3-OH flavone inhibition of epidermal growth factor-induced proliferaton through blocking prostaglandin E2 production.

International journal of cancer, 2004, Feb-10, Volume: 108, Issue:4

Epidermal growth factor (EGF) has been shown to induce proliferation in cells, however, the role of prostaglandin E(2) (PGE(2)) plays in EGF-induced proliferation in still unclear. EGF and PGE(2) showed proliferation responses in epidermoid carcinoma cell A431 by MTT and [(3)H] thymidine incorporation assay. Activation of the EGF receptor and extracellular signal-regulated protein kinases (ERK1/2), but not p38 and JNK, appeared 10 min after EGF treatment, whereas total amounts of ERK1/2, p38 and JNK remained unchanged in A431 cells, accompanied by induction of COX-2 and PGE(2) production.
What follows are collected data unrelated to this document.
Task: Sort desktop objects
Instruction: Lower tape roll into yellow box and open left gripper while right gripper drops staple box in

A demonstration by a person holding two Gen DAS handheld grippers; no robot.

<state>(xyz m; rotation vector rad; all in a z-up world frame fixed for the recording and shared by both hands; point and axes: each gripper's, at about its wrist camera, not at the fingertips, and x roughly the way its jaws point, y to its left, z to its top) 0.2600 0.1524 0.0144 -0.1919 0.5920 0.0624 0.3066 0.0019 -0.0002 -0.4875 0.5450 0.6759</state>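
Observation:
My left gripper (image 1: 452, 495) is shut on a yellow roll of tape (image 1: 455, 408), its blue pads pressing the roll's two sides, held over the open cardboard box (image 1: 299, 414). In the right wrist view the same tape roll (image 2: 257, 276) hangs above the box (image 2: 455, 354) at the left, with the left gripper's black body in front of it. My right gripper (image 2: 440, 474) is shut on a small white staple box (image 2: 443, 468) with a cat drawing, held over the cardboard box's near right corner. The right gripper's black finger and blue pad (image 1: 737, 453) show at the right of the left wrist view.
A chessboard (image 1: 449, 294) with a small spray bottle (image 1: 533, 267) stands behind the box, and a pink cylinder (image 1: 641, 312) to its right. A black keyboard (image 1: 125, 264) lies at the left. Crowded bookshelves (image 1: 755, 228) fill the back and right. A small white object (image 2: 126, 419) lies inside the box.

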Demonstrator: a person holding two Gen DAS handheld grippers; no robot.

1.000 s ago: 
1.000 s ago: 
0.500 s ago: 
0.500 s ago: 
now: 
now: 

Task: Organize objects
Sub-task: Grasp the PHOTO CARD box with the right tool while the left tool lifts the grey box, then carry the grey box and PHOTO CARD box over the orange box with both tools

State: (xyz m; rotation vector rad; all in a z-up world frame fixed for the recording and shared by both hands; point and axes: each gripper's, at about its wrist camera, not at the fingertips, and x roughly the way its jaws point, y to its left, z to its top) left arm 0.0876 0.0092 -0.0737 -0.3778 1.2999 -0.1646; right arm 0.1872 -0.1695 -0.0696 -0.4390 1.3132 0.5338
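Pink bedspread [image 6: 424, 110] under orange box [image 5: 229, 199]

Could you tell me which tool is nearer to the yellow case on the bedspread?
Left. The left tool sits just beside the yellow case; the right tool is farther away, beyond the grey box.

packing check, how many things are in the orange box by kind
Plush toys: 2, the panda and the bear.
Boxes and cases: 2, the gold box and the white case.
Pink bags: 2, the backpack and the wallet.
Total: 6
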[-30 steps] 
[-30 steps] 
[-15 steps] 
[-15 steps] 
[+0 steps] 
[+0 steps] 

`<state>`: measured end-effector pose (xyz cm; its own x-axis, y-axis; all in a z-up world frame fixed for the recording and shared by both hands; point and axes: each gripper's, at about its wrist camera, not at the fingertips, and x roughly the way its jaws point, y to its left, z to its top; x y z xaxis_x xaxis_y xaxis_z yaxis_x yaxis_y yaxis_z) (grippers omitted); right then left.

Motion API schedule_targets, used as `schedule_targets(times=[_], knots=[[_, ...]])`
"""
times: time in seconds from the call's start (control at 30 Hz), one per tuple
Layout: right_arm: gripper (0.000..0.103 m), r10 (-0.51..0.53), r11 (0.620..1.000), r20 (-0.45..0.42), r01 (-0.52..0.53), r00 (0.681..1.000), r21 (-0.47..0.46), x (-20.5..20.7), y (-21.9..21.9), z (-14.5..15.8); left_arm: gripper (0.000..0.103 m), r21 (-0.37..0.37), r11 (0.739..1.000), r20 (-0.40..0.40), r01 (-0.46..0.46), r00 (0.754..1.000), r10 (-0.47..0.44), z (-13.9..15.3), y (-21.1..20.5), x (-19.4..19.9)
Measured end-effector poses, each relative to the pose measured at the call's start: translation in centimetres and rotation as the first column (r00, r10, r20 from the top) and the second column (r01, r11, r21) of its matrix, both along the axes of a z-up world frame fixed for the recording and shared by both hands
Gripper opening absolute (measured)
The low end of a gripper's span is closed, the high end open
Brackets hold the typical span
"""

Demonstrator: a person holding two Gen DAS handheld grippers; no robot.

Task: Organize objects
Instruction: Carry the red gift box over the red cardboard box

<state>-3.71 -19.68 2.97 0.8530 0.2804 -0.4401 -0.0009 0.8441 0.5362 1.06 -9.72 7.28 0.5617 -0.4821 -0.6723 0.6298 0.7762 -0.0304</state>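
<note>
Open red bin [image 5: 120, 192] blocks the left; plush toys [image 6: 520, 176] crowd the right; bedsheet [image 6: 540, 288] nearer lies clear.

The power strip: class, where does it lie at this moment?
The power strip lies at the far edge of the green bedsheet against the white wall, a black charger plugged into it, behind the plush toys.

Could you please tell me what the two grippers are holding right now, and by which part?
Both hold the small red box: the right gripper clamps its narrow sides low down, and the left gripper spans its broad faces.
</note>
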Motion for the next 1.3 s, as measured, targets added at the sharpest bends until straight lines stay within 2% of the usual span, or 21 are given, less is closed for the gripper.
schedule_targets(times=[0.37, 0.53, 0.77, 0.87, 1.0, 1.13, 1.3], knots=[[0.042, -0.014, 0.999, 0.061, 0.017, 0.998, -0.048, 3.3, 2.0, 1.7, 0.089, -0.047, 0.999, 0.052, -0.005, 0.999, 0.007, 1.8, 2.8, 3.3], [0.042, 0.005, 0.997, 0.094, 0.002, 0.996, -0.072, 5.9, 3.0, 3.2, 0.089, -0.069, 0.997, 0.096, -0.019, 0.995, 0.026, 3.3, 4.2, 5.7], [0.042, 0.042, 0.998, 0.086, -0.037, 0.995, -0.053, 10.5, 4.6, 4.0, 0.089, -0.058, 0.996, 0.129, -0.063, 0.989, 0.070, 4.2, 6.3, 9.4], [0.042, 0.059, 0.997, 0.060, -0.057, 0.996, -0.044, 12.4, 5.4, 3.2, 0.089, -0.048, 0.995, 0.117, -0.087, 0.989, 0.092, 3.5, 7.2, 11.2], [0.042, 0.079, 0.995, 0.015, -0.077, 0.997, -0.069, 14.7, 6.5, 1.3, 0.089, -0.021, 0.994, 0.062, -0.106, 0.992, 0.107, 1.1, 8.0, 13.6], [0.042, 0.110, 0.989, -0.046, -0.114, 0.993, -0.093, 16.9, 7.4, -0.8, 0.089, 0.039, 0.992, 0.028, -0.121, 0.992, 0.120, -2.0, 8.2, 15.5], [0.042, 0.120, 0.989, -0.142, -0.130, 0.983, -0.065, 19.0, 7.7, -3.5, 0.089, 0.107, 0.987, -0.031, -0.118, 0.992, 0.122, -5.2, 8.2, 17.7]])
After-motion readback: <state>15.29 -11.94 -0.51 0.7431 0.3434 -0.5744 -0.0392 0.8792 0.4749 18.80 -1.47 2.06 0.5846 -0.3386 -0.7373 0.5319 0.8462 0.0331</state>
PD98059, a specific ERK1/2 inhibitor, inhibited EGF-induced proliferation with concomitant decreases in ERK1/2 phosphorylation and COX-2/PGE(2) induction. Non-steroid anti-inflammatory drugs (NSAIDs) such as aspirin and diclofenac, a COX activity inhibitor, inhibited EGF-induced proliferation by blocking PGE(2) production. The addition of PGE(2) reversed the inhibitory effects of PD98059, aspirin, and diclofenac on EGF-induced proliferation. This suggests that COX-2/PGE(2) activation involves in EGF-induced proliferation and locates at the downstream of ERK1/2 activation. Furthermore, the natural product, 3-OH flavone, showed the most-potent inhibitory activity on EGF-induced proliferation among 9 structurally-related compounds, and suppression of EGF receptor phosphorylation, ERK1/2 phosphorylation, and COX-2/PGE(2) production by 3-OH flavone was identified. PGE(2) addition attenuates the inhibitory activity of 3-OH flavone on EGF-induced proliferation by MTT assay and colony formation by soft agar assay. Additionally, 3-OH flavone also showed more-specific inhibition on EGF- than on fetal bovine serum (FBS)-induced proliferation in A431 cells. Results of our present study provide evidence to demonstrate that PGE(2) is an important downstream molecule in EGF-induced proliferation, and 3-OH flavone, which inhibits PGE(2) production by blocking MAPK cascade, might reserve potential for development as an anti-cancer drug.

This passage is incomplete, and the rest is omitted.